Psychiatric Formulation: Epidemiological Consideration Comorbidity And Risk Factors For Ds
Psychiatric assessment should aim to identify putative risk factors for DS that may help the patient understand why they have the disorder and may direct psychological and other approaches to treatment. What follows is an account of the demographic characteristics of DS and possible predisposing and maintaining factors identified in the literature.
About three quarters of patients are women. Seizures usually begin in the late teens or early 20s but there is a wide range. Patients in lower socioeconomic groups and with less educational achievement are probably over-represented, although not in comparison with patients with epilepsy.

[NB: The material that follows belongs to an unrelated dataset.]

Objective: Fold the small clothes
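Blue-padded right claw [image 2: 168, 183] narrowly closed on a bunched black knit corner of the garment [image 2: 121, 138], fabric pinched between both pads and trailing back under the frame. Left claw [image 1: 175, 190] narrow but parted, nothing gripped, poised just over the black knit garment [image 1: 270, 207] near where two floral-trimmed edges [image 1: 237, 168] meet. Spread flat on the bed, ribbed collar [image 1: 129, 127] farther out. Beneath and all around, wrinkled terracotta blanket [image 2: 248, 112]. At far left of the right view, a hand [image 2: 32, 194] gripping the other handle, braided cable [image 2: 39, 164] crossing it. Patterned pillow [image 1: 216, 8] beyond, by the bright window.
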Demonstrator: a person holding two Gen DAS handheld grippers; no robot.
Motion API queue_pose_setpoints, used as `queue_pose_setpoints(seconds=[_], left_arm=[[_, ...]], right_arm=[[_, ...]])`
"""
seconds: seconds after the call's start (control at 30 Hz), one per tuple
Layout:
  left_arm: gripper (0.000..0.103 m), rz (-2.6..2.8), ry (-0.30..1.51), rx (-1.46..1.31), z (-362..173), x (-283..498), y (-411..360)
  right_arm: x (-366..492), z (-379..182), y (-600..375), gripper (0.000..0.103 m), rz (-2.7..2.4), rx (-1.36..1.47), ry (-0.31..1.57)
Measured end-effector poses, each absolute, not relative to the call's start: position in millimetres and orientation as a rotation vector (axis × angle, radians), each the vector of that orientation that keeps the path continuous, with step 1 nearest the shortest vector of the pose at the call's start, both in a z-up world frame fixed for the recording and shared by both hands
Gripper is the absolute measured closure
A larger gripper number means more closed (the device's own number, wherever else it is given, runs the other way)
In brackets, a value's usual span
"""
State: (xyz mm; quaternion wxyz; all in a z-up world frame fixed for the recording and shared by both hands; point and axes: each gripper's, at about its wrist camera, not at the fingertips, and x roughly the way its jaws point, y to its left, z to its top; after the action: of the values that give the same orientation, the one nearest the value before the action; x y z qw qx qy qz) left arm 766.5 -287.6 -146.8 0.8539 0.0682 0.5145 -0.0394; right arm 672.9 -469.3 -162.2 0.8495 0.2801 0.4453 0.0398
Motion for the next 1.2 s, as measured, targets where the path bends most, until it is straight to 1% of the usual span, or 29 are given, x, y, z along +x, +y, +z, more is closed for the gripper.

The prevalence of abnormal personality in these patients suggests adverse experiences occurring in childhood or adolescence at a time when personality attributes are developing, and the risk factor to have attracted most attention in the literature is a history of childhood abusive experiences. Although there have been negative findings, a number of large studies in which abuse has been carefully defined have shown higher rates of reported abuse in patients with DS compared with epileptic controls and unselected psychiatric patients. Traumatic, abusive experiences in adulthood have also been implicated. Other traumatic experiences or situations that foster low self esteem, for example bullying at school or unrecognised learning difficulties, may be over-represented but have not been studied in adults with DS.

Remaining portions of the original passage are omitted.